(Listed entries):
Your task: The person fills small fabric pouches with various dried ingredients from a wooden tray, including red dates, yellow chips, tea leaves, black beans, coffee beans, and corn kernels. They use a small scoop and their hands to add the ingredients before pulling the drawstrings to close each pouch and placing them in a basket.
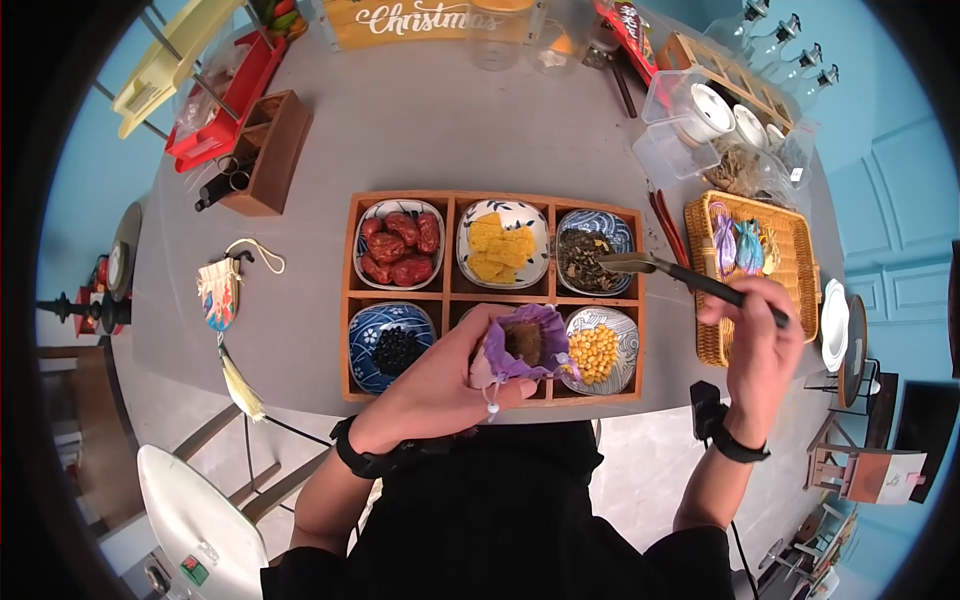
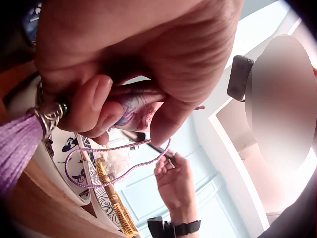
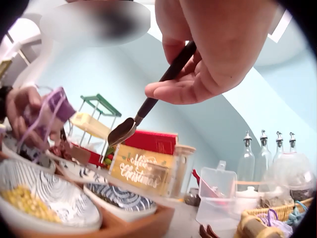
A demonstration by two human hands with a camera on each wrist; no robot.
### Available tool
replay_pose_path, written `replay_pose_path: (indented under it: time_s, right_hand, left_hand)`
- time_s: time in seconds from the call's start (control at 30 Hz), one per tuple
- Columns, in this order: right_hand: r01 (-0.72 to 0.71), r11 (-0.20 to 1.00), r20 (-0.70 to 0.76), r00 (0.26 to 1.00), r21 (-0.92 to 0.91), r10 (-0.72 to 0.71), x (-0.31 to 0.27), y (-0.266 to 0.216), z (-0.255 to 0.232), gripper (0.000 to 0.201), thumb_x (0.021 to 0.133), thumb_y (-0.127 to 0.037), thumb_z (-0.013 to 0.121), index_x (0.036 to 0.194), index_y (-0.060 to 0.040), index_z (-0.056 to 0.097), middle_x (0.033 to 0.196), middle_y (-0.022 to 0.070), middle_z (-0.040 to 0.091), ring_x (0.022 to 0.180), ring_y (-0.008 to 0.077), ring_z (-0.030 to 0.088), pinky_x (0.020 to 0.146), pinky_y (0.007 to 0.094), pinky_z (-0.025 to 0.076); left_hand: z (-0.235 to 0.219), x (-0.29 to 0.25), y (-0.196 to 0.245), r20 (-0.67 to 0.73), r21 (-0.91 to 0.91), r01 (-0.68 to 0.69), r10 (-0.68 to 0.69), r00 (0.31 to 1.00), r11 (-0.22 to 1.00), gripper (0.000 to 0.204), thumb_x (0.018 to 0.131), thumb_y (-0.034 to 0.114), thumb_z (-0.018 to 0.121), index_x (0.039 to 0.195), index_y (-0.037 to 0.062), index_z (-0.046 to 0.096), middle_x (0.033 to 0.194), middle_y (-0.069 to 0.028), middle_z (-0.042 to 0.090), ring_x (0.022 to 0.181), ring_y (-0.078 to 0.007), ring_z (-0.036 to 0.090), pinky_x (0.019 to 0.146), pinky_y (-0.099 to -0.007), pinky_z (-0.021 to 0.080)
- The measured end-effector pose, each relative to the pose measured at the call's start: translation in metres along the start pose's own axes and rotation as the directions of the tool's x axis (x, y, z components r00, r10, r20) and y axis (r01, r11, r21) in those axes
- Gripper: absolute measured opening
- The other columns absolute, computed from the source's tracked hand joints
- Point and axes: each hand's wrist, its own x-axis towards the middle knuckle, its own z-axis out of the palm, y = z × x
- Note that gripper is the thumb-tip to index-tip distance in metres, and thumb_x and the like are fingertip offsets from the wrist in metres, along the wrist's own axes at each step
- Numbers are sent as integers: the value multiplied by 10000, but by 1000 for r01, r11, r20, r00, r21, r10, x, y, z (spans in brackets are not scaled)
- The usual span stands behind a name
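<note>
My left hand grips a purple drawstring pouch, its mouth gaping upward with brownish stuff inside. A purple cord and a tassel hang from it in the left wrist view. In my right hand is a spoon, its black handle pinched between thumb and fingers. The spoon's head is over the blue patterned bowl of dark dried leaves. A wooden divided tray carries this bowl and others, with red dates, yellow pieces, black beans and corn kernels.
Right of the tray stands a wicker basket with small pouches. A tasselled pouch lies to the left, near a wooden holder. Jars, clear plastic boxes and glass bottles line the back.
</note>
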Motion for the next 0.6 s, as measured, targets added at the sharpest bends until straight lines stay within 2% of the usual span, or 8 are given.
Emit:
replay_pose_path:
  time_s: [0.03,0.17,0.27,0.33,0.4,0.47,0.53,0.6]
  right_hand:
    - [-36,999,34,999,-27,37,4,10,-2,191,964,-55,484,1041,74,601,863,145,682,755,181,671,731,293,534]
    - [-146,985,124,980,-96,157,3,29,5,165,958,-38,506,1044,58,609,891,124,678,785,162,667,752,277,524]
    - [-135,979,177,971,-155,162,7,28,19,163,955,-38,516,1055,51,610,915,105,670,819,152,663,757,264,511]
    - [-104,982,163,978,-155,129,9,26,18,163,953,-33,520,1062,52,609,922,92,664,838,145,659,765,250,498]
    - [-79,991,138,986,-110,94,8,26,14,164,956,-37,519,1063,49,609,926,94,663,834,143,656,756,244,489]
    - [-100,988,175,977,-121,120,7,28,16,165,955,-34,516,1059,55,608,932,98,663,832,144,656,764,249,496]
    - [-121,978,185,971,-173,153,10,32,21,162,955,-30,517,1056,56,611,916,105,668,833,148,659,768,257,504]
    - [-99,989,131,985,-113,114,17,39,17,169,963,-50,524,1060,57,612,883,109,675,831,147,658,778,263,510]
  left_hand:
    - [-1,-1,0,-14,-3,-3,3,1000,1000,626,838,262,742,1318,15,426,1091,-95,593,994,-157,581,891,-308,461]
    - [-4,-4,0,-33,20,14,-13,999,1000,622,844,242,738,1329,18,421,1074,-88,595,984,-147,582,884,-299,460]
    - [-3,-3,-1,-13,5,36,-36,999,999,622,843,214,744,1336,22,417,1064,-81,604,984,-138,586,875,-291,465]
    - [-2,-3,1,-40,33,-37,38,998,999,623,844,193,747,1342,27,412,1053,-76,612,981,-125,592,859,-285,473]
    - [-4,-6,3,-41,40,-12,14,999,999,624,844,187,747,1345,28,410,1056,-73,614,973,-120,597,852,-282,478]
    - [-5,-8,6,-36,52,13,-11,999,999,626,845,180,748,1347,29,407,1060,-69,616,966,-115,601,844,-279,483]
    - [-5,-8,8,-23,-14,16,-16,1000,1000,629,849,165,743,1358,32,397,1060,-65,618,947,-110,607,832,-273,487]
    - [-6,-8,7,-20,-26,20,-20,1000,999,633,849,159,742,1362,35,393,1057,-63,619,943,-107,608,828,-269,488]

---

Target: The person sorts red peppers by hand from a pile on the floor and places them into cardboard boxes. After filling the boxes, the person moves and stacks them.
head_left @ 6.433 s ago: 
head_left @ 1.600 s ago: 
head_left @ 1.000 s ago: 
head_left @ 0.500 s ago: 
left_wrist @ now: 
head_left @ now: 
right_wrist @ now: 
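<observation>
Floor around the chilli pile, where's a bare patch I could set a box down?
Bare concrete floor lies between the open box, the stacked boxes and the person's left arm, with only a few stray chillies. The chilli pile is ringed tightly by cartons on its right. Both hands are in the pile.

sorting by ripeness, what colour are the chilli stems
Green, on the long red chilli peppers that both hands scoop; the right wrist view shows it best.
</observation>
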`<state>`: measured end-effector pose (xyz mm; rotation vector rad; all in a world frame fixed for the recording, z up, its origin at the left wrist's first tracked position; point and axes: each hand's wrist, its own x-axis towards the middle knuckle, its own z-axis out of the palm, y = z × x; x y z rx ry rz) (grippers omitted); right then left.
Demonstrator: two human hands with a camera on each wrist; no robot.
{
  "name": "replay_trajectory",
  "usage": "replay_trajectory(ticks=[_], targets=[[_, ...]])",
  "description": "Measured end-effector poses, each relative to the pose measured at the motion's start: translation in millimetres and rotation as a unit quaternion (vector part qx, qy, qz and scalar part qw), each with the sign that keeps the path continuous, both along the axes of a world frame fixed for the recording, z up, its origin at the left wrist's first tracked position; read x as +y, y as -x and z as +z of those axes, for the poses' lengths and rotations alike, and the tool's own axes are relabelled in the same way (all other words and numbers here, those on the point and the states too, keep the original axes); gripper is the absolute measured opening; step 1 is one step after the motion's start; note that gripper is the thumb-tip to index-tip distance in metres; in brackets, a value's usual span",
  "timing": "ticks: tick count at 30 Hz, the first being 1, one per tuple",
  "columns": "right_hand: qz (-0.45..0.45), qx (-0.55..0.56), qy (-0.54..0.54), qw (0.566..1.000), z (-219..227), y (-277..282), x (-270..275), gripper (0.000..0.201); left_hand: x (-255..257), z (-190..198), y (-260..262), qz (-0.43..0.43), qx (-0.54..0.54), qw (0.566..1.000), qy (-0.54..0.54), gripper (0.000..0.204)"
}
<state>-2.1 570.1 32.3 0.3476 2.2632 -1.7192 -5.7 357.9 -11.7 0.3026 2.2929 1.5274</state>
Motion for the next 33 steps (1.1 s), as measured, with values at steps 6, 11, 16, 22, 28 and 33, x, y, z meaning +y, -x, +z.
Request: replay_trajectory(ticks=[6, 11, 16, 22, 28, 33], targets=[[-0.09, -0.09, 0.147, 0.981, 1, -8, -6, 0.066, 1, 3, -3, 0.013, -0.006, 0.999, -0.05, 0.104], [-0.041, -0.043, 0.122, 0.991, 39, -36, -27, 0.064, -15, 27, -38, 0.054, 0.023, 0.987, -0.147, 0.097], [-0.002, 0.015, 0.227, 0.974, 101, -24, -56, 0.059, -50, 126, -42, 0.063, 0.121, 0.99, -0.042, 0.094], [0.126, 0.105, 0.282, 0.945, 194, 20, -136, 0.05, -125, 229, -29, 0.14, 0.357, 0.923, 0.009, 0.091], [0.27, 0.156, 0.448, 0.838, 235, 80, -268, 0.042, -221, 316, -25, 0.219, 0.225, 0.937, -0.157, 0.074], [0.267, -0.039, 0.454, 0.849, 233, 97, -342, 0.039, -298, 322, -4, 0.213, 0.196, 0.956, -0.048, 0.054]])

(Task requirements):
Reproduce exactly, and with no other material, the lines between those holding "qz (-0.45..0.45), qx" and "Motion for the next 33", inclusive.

(Solution below):
  "columns": "right_hand: qz (-0.45..0.45), qx (-0.55..0.56), qy (-0.54..0.54), qw (0.566..1.000), z (-219..227), y (-277..282), x (-270..275), gripper (0.000..0.201); left_hand: x (-255..257), z (-190..198), y (-260..262), qz (-0.43..0.43), qx (-0.54..0.54), qw (0.566..1.000), qy (-0.54..0.54), gripper (0.000..0.204)"
}
<state>-2.1 570.1 32.3 0.3476 2.2632 -1.7192 -5.7 357.9 -11.7 0.3026 2.2929 1.5274</state>
Motion for the next 33 steps (1.1 s), as measured, with values at steps 6, 11, 16, 22, 28 and 33, x, y, z meaning +y, -x, +z.

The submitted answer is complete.